I’m glad you’re here. I invite you to join me on the journey as I find my voice and share my life out loud.
#HopeandHealing

The Transparent Journey of Carol Beth Scott

The Transparent Journey of Carol Beth Scott

In a few weeks, I will have completed my first 12 Step Program. I entered for co-dependence, hoping to break the final chains wrapped around my heart, mind, hands and spirit by immersing myself in truth. I am on the final step, having realized my core issues are abandonment and shame.

My name is Carol Beth Scott, and I am recovering from co-dependence, shame and abandonment”
— Hi Carol Beth!

I grew up begging my mother for therapy. She was such a victim of abuse and shame herself, she was actually terrified to let me go. And I heard about it, every time I asked. “You’ll tell them about me.” And she was right. I would have. It would have been my main topic of conversation. How she treated me when no one was looking. I often wonder what would have happened next, had someone known what I was going through. How I would be different now.

Some of my first memories are of disappointing my mother. I knew exactly how I was a disappointment, all the reasons I was a disappointing person, but I never could pinpoint exactly when the demonstration of this disappointment was going to happen. To this day, I couldn’t begin to chart a map showing the exploding mines in our relationship and how to avoid them, and my entire childhood is colored by this effort. I would do anything to avoid the yelling, the sleep deprivation, the threats, the (very infrequent) physical assaults, the torment. Most of all, I wanted to avoid the pain of hearing how worthless I was, though I didn’t know it at the time.

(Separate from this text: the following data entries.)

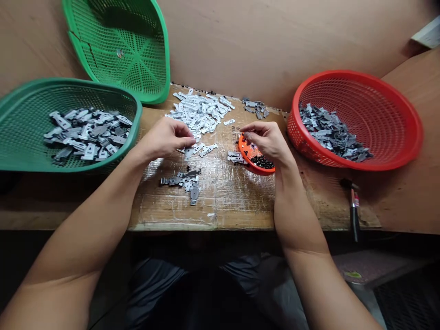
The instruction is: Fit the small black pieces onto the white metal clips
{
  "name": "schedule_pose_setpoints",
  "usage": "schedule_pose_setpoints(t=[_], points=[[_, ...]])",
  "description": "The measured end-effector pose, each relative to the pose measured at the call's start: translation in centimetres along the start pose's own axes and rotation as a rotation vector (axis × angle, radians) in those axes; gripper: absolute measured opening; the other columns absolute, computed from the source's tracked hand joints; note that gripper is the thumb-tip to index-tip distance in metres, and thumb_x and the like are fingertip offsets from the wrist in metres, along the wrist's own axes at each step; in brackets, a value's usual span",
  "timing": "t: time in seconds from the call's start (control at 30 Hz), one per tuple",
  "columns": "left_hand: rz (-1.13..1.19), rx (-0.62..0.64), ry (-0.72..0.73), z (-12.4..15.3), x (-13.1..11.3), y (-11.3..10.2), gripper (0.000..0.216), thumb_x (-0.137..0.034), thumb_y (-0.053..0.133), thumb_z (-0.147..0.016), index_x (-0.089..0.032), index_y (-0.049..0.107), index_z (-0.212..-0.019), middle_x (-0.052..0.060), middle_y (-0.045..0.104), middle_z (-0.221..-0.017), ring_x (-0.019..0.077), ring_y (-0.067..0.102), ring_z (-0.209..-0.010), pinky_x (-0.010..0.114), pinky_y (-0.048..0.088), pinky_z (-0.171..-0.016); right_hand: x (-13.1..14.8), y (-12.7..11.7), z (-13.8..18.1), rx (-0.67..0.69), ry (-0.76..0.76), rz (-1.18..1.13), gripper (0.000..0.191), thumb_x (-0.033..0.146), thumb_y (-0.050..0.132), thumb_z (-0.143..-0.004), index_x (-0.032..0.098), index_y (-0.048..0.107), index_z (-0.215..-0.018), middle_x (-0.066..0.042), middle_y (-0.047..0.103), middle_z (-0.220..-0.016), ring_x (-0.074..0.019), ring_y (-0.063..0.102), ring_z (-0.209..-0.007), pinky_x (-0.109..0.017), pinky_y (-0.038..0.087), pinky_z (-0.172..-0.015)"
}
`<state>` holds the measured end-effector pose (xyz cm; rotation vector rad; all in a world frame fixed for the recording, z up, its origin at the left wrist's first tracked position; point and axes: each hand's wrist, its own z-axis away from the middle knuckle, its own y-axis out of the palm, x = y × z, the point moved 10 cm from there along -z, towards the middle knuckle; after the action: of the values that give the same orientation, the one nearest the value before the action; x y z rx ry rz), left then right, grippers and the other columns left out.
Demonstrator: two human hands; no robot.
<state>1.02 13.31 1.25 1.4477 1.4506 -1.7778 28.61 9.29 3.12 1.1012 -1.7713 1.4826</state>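
My left hand [171, 137] is closed in a pinch on a flat grey metal piece [188, 154], just in front of a heap of light metal pieces [201, 112]. Below it on the work surface lies a small pile of darker grey metal parts [185, 182]. Over a small orange bowl [257, 170] hangs my right hand [266, 140], thumb and fingertips pressed together. Whatever they hold is too small to make out. Inside the bowl are many small dark bits of hardware [263, 162]. A few metal pieces [236, 157] lie against its left side.
A dark green basket [136, 121] of metal pieces stands left, with a bright green basket [166, 55] leaning behind it. At right is a red basket [409, 133] holding grey parts. A hammer [354, 213] lies near the front edge. More grey pieces [256, 108] rest by the back wall.
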Motion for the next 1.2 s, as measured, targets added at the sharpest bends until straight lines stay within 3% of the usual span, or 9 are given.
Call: schedule_pose_setpoints(t=[0.2, 0.33, 0.5, 0.83, 1.03, 1.2], points=[[0.384, -0.054, -0.152, 0.2, 1.9, 3.1, 0.014, -0.024, 0.089, -0.072, -0.019, 0.076, -0.073, 0.007, 0.073, -0.073, 0.0157, 0.065, -0.065, 0.033, 0.057, -0.065, 3.8, 6.9, 1.5, 0.154, -0.039, -0.108, 0.011, 0.031, 0.076, -0.089, 0.023, 0.069, -0.091, -0.002, 0.065, -0.084, -0.0165, 0.06, -0.074, -0.035, 0.053, -0.069], [0.522, -0.077, -0.246, 0.4, 2.8, 4.5, 0.018, -0.019, 0.09, -0.073, -0.019, 0.071, -0.072, 0.004, 0.072, -0.074, 0.0143, 0.069, -0.067, 0.032, 0.062, -0.072, 4.7, 9.7, 2.2, 0.227, -0.076, -0.082, 0.009, 0.029, 0.073, -0.088, 0.023, 0.066, -0.087, 0.0, 0.065, -0.079, -0.0158, 0.056, -0.074, -0.033, 0.047, -0.068], [0.566, -0.097, -0.277, 0.6, 2.7, 4.5, 0.021, -0.015, 0.09, -0.076, -0.019, 0.069, -0.072, 0.004, 0.071, -0.075, 0.0137, 0.069, -0.066, 0.034, 0.064, -0.076, 5.0, 10.2, 2.3, 0.232, -0.128, 0.015, 0.007, 0.025, 0.069, -0.088, 0.023, 0.064, -0.082, 0.001, 0.064, -0.076, -0.0153, 0.053, -0.072, -0.033, 0.044, -0.07], [0.582, -0.088, -0.293, 0.6, 3.0, 4.4, 0.023, -0.016, 0.091, -0.073, -0.019, 0.069, -0.068, 0.004, 0.07, -0.073, 0.0142, 0.068, -0.067, 0.037, 0.063, -0.074, 4.1, 10.4, 1.9, 0.259, -0.081, 0.011, 0.009, 0.027, 0.07, -0.087, 0.022, 0.066, -0.082, 0.001, 0.066, -0.075, -0.0152, 0.053, -0.069, -0.033, 0.043, -0.068], [0.564, -0.154, -0.318, 0.2, 4.0, 2.9, 0.025, -0.016, 0.091, -0.073, -0.02, 0.067, -0.07, 0.005, 0.069, -0.074, 0.0157, 0.067, -0.068, 0.041, 0.063, -0.075, 3.3, 8.9, 1.6, 0.225, -0.084, 0.162, 0.011, 0.028, 0.07, -0.094, 0.022, 0.072, -0.085, -0.001, 0.07, -0.077, -0.0169, 0.055, -0.072, -0.035, 0.043, -0.071], [0.532, -0.334, -0.29, -0.4, 5.0, -0.5, 0.03, -0.011, 0.088, -0.075, -0.021, 0.06, -0.074, 0.003, 0.065, -0.074, 0.0167, 0.069, -0.072, 0.04, 0.064, -0.08, 4.2, 13.4, 2.9, 0.422, -0.202, 0.259, 0.014, 0.021, 0.066, -0.098, 0.023, 0.076, -0.089, -0.005, 0.074, -0.09, -0.0205, 0.062, -0.084, -0.037, 0.047, -0.083]])
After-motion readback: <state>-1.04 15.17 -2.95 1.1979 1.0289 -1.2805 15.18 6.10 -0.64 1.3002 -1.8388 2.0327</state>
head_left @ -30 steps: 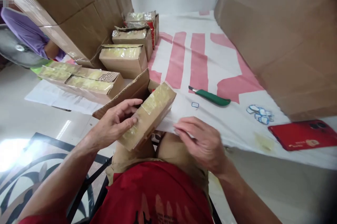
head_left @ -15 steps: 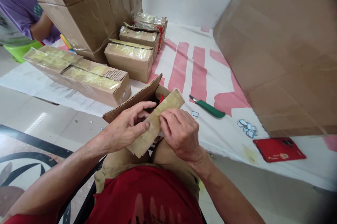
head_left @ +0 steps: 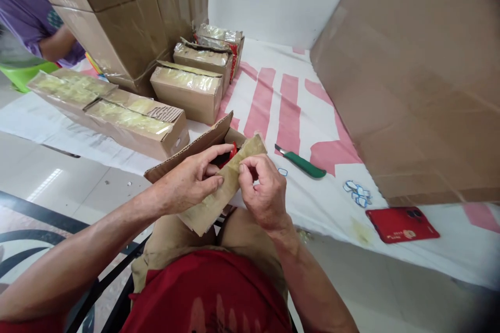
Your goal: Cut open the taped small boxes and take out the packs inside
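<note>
left hand: my thumb and fingers hold the taped box
right hand: fingertips pressed together against it; what i pinch, i cannot tell
taped box: slanting, near end over my lap

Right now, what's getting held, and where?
The left hand holds the taped box by one long edge, thumb on top. The right hand is at the opposite side, its grip unclear.

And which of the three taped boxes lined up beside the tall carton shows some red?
The farthest box: red shows on its side, while the middle box and nearest box have plain brown sides.
</note>
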### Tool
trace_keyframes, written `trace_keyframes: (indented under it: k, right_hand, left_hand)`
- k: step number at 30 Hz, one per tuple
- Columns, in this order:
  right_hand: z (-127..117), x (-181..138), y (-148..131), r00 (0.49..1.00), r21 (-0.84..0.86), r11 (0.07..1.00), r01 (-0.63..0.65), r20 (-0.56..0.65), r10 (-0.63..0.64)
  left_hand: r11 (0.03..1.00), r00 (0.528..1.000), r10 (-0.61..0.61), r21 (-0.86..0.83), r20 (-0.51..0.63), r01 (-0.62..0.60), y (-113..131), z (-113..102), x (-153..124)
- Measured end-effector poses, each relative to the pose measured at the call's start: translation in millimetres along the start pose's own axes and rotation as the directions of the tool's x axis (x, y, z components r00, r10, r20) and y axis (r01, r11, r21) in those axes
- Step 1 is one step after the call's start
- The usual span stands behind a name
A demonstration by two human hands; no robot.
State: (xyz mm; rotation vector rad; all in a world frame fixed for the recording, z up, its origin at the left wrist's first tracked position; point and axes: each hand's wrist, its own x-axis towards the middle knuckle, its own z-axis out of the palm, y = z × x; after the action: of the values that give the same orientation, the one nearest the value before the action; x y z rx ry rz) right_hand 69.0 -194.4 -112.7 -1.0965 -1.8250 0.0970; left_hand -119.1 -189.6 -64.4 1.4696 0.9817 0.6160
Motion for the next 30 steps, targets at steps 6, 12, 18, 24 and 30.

Hypervigilant. Anxious. Fearful. Overly cooperative.
My constant state of being.
Deceptive. Manipulative. Self abusive.
My survival mechanisms.

You would think I’d have gone to therapy the moment I left home, but instead I ended up learning how to give therapeutic counseling, counseling others in my volunteer positions in college and as a lifestyle. I’d already studied enough psychology textbooks and case studies to teach my own class, by the time I took one in the spring of my Freshman year. Not to mention, I lived with parents and a sister who all suffered from their own unique diagnoses that gave me case studies up close and personal. I knew enough to be a help to everyone. Everyone but myself. Why didn’t I help myself? Myself wasn’t worth it.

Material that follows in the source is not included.